____ Available data

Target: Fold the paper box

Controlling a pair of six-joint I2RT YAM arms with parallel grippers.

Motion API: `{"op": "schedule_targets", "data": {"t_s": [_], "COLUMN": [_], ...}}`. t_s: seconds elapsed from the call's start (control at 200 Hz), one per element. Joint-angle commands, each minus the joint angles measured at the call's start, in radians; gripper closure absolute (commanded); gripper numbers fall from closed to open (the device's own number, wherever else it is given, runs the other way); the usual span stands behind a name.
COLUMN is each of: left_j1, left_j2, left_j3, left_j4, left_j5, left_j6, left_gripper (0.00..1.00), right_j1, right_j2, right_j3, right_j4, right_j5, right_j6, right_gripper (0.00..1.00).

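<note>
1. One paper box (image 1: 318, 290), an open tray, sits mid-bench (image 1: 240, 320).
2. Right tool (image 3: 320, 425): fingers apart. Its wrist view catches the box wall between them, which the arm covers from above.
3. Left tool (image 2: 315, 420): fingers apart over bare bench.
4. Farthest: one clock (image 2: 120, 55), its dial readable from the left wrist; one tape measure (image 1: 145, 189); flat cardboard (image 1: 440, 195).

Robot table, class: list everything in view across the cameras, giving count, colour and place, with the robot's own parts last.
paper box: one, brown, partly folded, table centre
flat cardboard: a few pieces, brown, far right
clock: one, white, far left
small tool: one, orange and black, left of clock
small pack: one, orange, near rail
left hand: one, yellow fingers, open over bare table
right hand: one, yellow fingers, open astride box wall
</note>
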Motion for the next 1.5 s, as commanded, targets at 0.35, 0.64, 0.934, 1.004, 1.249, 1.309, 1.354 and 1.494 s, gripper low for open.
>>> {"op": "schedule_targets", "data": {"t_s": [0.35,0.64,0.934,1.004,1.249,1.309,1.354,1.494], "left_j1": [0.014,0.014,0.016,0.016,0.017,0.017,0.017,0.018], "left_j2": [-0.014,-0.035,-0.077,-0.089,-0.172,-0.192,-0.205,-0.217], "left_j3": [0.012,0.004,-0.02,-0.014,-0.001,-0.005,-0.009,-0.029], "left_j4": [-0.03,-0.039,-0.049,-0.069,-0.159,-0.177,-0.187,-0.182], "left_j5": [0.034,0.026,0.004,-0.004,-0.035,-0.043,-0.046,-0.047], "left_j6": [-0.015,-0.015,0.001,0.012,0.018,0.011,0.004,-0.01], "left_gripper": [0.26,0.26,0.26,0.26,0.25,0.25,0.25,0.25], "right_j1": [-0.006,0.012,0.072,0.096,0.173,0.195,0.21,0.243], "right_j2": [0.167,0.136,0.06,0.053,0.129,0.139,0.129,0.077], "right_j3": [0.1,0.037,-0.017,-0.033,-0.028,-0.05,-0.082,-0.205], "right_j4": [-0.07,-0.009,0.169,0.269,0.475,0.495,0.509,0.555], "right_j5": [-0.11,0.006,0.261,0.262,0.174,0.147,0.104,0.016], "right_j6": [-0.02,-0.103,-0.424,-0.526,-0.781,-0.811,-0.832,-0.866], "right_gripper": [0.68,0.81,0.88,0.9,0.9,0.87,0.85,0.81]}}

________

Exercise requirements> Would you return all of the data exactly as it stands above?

Solution to this task>
Target: Fold the paper box

Controlling a pair of six-joint I2RT YAM arms with parallel grippers.

Motion API: `{"op": "schedule_targets", "data": {"t_s": [_], "COLUMN": [_], ...}}`. t_s: seconds elapsed from the call's start (control at 200 Hz), one per element. Joint-angle commands, each minus the joint angles measured at the call's start, in radians; gripper closure absolute (commanded); gripper numbers fall from closed to open (the device's own number, wherever else it is given, runs the other way); the usual span stands behind a name.
COLUMN is each of: left_j1, left_j2, left_j3, left_j4, left_j5, left_j6, left_gripper (0.00..1.00), right_j1, right_j2, right_j3, right_j4, right_j5, right_j6, right_gripper (0.00..1.00).

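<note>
1. One paper box (image 1: 318, 290), an open tray, sits mid-bench (image 1: 240, 320).
2. Right tool (image 3: 320, 425): fingers apart. Its wrist view catches the box wall between them, which the arm covers from above.
3. Left tool (image 2: 315, 420): fingers apart over bare bench.
4. Farthest: one clock (image 2: 120, 55), its dial readable from the left wrist; one tape measure (image 1: 145, 189); flat cardboard (image 1: 440, 195).

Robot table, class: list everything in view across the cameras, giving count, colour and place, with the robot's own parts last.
paper box: one, brown, partly folded, table centre
flat cardboard: a few pieces, brown, far right
clock: one, white, far left
small tool: one, orange and black, left of clock
small pack: one, orange, near rail
left hand: one, yellow fingers, open over bare table
right hand: one, yellow fingers, open astride box wall
</note>
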Motion for the next 1.5 s, as commanded, targets at 0.35, 0.64, 0.934, 1.004, 1.249, 1.309, 1.354 and 1.494 s, gripper low for open.
>>> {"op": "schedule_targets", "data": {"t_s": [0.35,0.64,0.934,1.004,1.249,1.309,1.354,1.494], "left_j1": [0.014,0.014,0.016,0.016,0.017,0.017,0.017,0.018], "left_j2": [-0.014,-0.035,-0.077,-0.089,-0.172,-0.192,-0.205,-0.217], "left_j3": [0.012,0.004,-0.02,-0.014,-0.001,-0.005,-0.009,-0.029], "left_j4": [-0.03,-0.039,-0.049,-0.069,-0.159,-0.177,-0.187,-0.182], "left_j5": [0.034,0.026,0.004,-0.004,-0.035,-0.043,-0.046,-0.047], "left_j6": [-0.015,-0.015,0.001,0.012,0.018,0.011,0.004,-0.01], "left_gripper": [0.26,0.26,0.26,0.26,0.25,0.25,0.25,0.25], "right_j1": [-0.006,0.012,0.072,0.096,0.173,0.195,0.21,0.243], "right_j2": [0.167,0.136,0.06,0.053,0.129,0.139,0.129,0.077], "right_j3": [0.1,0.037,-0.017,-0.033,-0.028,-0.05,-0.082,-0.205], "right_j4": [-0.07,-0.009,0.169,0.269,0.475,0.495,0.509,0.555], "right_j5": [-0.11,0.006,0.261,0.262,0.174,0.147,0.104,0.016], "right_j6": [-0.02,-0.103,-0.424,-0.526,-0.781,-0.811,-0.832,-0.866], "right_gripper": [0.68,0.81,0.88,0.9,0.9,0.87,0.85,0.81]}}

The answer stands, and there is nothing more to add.